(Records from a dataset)
━━━━
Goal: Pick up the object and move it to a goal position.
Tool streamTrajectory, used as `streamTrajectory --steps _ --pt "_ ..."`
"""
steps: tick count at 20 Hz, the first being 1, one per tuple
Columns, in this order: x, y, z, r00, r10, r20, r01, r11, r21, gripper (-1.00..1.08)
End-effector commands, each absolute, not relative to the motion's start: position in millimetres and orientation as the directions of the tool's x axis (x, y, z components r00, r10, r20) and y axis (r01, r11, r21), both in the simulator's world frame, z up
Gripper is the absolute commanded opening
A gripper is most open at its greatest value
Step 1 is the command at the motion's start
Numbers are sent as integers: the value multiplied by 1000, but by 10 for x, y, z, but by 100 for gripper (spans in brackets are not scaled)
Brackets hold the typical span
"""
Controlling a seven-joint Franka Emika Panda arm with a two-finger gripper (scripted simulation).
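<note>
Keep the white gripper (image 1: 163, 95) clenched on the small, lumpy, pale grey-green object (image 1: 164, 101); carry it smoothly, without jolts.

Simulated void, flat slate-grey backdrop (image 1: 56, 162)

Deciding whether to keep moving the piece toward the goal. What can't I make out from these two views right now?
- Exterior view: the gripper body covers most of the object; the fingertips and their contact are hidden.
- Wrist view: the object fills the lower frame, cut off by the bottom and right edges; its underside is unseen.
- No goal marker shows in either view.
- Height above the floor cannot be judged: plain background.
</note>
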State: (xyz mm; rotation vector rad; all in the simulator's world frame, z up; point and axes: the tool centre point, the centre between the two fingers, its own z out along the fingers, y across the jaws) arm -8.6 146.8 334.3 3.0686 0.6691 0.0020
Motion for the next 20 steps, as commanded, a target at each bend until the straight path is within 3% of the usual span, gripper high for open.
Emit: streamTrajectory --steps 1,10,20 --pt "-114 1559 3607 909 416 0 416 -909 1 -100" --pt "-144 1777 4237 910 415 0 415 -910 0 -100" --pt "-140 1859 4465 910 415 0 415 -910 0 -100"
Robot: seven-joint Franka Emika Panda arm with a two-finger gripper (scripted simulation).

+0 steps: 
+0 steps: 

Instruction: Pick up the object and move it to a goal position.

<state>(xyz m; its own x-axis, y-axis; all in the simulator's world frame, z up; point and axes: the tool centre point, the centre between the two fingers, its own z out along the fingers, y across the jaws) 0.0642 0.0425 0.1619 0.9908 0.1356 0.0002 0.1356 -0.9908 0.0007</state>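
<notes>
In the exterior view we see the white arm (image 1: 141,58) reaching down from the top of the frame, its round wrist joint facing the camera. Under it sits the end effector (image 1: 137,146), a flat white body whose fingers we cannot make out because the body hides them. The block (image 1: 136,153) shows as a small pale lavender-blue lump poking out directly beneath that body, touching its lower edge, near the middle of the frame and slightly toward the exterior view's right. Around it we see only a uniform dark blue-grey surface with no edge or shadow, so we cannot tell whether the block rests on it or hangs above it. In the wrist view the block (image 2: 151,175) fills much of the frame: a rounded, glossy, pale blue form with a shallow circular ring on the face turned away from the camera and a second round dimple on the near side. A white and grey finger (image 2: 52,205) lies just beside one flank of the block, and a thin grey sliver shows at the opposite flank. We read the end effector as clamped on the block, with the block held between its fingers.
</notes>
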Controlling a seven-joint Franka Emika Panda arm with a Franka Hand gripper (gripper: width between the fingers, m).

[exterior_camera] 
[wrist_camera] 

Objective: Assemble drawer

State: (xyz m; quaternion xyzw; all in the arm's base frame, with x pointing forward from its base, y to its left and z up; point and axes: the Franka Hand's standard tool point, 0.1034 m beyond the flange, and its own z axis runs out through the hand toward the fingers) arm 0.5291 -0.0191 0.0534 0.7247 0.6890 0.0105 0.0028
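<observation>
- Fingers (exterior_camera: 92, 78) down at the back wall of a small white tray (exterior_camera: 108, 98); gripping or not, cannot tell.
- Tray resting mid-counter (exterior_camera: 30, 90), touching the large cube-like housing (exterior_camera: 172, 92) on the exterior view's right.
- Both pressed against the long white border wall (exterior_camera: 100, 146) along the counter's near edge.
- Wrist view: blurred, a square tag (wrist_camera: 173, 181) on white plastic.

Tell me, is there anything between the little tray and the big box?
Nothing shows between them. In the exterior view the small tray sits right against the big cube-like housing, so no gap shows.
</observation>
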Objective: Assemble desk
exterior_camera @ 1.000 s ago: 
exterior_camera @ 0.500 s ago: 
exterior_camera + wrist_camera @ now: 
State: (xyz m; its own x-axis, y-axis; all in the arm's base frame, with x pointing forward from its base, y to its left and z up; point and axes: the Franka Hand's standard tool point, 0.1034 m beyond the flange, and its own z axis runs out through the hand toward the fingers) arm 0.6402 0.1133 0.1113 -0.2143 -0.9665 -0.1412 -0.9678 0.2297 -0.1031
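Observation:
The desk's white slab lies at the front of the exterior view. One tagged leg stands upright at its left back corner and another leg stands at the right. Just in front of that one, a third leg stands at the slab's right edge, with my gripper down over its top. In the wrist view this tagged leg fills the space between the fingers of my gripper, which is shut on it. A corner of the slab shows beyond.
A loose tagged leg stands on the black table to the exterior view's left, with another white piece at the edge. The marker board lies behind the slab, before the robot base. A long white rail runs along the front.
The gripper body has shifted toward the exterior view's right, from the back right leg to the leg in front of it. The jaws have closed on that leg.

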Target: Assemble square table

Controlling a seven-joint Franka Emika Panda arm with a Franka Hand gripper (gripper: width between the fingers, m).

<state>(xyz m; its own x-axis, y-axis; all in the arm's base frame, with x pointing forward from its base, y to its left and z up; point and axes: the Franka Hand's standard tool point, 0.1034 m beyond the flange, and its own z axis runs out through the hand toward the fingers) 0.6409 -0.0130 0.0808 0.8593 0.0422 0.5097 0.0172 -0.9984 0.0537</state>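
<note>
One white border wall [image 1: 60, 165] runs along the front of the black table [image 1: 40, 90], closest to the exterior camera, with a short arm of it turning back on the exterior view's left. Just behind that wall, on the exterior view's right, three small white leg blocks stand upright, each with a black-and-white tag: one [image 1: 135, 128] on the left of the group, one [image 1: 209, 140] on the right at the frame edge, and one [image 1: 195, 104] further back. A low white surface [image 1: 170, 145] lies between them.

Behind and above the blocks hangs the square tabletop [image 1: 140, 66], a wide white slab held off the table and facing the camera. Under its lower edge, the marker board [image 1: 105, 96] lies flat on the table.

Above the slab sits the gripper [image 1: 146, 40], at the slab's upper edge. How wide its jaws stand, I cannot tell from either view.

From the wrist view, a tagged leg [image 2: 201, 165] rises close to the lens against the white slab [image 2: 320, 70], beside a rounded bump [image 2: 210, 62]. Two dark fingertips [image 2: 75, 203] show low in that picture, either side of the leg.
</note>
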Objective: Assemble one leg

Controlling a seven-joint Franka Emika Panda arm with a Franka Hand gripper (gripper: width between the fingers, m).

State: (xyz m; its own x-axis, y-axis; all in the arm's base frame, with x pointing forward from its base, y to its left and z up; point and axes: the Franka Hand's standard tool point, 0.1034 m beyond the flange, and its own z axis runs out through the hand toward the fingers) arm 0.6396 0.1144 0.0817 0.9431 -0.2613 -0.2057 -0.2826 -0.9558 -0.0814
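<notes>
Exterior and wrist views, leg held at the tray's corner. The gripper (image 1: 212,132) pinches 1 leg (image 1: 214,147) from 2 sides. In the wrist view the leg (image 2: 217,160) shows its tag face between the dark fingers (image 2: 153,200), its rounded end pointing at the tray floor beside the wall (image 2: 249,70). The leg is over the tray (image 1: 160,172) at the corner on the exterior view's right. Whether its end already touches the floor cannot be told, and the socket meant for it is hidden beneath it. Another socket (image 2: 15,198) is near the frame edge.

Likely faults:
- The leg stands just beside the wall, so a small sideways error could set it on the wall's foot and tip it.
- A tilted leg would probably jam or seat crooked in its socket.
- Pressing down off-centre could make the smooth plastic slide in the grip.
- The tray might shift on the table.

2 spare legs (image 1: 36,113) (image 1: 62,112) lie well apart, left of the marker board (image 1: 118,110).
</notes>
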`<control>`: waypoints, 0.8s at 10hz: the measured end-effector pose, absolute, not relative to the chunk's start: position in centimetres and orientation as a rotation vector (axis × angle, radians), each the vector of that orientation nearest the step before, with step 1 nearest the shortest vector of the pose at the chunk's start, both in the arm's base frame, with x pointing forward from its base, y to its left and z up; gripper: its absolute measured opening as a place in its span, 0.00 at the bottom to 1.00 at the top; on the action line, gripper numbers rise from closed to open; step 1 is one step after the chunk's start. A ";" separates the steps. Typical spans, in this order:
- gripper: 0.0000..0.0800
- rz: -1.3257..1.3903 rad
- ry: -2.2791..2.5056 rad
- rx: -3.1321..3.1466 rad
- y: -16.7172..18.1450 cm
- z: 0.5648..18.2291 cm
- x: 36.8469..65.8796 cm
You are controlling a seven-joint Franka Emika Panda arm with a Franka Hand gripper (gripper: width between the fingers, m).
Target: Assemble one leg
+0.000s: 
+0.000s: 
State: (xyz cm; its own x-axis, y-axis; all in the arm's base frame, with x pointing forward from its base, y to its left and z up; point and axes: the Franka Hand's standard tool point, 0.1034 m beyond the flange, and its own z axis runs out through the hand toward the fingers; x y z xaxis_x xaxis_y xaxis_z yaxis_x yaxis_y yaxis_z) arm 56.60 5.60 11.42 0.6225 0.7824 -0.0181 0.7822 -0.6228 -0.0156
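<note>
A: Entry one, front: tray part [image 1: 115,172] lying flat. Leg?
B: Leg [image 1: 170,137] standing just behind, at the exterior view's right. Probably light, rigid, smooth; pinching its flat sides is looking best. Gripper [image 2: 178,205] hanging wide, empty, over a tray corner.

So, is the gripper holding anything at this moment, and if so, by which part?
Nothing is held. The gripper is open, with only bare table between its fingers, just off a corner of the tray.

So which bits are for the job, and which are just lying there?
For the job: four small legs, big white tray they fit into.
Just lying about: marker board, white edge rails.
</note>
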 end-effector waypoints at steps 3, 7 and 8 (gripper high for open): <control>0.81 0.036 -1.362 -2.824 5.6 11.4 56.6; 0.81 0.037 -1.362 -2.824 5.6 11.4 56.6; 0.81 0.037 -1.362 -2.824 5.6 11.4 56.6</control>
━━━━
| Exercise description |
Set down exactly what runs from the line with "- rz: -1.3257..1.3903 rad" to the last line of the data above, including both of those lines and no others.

| The answer |
- rz: -1.3257..1.3903 rad
- ry: -2.2791..2.5056 rad
- rx: -3.1321..3.1466 rad
- y: -16.7172..18.1450 cm
- z: 0.5648..18.2291 cm
- x: 36.8469..65.8796 cm
You are controlling a seven-joint Franka Emika Panda arm with a Franka Hand gripper (gripper: width between the fingers, m).
Target: Assemble one leg
+0.000s: 
+0.000s: 
State: (xyz cm; its own x-axis, y-axis; all in the arm's base frame, with x pointing forward from its base, y to its left and z up; point and axes: the Franka Hand's standard tool point, 0.1034 m beyond the flange, and its own z axis runs out through the hand toward the fingers; x y z xaxis_x xaxis_y xaxis_z yaxis_x yaxis_y yaxis_z) arm 56.60 5.60 11.42 0.6225 0.7824 -0.0181 0.7822 -0.6228 -0.0156
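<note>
A: Entry one, front: tray part [image 1: 115,172] lying flat. Leg?
B: Leg [image 1: 170,137] standing just behind, at the exterior view's right. Probably light, rigid, smooth; pinching its flat sides is looking best. Gripper [image 2: 178,205] hanging wide, empty, over a tray corner.

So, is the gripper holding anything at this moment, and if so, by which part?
Nothing is held. The gripper is open, with only bare table between its fingers, just off a corner of the tray.

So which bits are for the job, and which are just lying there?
For the job: four small legs, big white tray they fit into.
Just lying about: marker board, white edge rails.
</note>
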 end-effector waypoints at steps 3, 7 and 8 (gripper high for open): <control>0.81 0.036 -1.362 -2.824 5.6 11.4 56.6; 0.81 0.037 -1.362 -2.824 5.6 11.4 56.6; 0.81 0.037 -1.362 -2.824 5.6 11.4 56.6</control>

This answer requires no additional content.